[Activity]:
Reproduce the full listing below exactly. Do not include the pictures.
━━━━━━━━
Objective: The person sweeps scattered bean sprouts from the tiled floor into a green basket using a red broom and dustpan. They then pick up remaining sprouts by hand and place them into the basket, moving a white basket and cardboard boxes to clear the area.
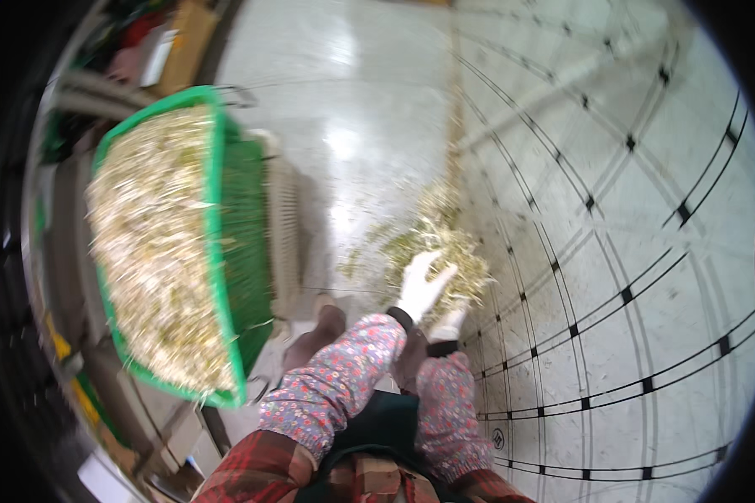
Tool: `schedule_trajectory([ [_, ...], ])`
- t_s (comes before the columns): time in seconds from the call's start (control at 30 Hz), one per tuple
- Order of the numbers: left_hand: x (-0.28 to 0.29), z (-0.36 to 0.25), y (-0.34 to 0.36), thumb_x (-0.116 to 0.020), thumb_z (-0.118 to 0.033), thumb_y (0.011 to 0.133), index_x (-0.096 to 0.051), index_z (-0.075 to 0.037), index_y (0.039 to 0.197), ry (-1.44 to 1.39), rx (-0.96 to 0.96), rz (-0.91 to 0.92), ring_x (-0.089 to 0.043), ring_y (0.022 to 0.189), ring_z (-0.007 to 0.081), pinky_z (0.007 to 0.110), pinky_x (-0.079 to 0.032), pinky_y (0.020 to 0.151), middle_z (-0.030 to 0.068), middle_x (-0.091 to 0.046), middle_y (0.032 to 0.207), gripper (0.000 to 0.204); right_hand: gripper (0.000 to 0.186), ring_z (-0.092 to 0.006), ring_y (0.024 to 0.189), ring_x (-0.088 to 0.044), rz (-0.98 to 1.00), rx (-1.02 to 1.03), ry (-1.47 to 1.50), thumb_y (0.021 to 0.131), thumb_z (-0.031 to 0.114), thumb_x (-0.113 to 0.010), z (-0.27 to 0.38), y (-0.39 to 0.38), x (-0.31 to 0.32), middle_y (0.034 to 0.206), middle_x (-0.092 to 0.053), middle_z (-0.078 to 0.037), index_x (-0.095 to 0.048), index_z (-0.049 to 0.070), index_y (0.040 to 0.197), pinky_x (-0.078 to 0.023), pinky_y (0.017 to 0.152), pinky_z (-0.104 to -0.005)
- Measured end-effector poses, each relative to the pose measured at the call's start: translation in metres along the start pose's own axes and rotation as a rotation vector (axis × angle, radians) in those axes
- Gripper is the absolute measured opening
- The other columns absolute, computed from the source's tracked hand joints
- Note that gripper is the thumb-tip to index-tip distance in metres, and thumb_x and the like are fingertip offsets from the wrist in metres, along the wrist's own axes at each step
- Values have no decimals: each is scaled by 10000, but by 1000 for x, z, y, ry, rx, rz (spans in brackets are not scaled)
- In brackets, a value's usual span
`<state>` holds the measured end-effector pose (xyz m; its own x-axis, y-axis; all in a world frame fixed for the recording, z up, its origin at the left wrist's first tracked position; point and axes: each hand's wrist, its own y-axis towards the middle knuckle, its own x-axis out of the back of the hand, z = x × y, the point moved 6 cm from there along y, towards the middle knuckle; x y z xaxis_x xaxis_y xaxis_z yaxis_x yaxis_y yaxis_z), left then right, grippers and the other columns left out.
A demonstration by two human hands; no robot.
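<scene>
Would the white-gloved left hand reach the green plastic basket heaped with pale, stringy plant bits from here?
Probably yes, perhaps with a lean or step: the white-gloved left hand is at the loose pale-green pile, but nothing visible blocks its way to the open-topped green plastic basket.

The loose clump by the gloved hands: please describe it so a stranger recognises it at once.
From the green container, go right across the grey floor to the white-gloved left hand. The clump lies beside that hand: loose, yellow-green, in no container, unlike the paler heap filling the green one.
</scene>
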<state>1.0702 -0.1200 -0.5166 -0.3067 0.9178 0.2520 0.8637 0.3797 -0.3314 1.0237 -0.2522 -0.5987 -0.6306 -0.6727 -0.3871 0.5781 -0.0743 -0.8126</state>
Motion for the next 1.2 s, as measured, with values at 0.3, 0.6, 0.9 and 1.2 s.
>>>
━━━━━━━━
[Answer box]:
Objective: The person sweeps scattered bean sprouts from the tiled floor into a green basket using a red broom and dustpan. They then pick up remaining sprouts by hand and place them into the basket, moving a white basket and cardboard boxes to clear the area.
Tool: `schedule_trajectory([ [_, ...], ])`
- t_s (comes before the columns): time in seconds from the call's start (control at 30 Hz), one per tuple
- Order of the numbers: left_hand: x (-0.28 to 0.29), z (-0.36 to 0.25), y (-0.34 to 0.36), thumb_x (-0.116 to 0.020), thumb_z (-0.118 to 0.033), thumb_y (0.011 to 0.133), index_x (-0.096 to 0.051), index_z (-0.075 to 0.037), index_y (0.039 to 0.197), ry (-1.44 to 1.39), rx (-0.96 to 0.96), rz (-0.91 to 0.92), ring_x (-0.089 to 0.043), ring_y (0.022 to 0.189), ring_z (-0.007 to 0.081), pinky_z (0.007 to 0.110), pinky_x (-0.079 to 0.032), pinky_y (0.020 to 0.151), middle_z (-0.030 to 0.068), middle_x (-0.091 to 0.046), middle_y (0.032 to 0.207), gripper (0.000 to 0.204); right_hand: gripper (0.000 to 0.186), ring_z (-0.092 to 0.006), ring_y (0.024 to 0.189), ring_x (-0.088 to 0.044), rz (-0.98 to 1.00), rx (-1.02 to 1.03), ry (-1.47 to 1.50), thumb_y (0.021 to 0.131), thumb_z (-0.031 to 0.114), thumb_x (-0.113 to 0.010), z (-0.27 to 0.38), y (-0.39 to 0.38), x (-0.31 to 0.32), middle_y (0.034 to 0.206), middle_x (-0.092 to 0.053), middle_z (-0.078 to 0.037), index_x (-0.095 to 0.048), index_z (-0.049 to 0.070), index_y (0.040 to 0.197), pinky_x (-0.078 to 0.023), pinky_y (0.017 to 0.152), pinky_z (-0.104 to -0.005)
- Measured end-effector poses, each relative to the pose measured at the call's start: translation in metres along the start pose's own axes and rotation as a rotation vector (axis × angle, radians) in those axes
- Gripper is the absolute measured opening
- The other columns absolute, computed from the source's tracked hand joints
- Note that gripper is the thumb-tip to index-tip distance in metres, and thumb_x and the like are fingertip offsets from the wrist in metres, along the wrist's own axes at each step
- Values have no decimals: each is scaled by 10000, but by 1000 for x, z, y, ry, rx, rz (spans in brackets are not scaled)
- In brackets, a value's usual span
`<state>` holds the measured end-effector pose (xyz m; its own x-axis, y-axis; all in a world frame fixed for the recording, z up, its origin at the left wrist's first tracked position; point and axes: each hand's wrist, its own y-axis towards the middle knuckle, its own x-axis out of the back of the hand, z = x × y, the point moved 6 cm from there along y, towards the middle knuckle; x y z xaxis_x xaxis_y xaxis_z yaxis_x yaxis_y yaxis_z), left then right, grippers and the other columns left out.
A demonstration by two human hands; no robot.
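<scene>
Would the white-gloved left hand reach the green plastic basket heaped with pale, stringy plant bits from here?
Probably yes, perhaps with a lean or step: the white-gloved left hand is at the loose pale-green pile, but nothing visible blocks its way to the open-topped green plastic basket.

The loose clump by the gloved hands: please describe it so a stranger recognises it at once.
From the green container, go right across the grey floor to the white-gloved left hand. The clump lies beside that hand: loose, yellow-green, in no container, unlike the paler heap filling the green one.
</scene>
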<state>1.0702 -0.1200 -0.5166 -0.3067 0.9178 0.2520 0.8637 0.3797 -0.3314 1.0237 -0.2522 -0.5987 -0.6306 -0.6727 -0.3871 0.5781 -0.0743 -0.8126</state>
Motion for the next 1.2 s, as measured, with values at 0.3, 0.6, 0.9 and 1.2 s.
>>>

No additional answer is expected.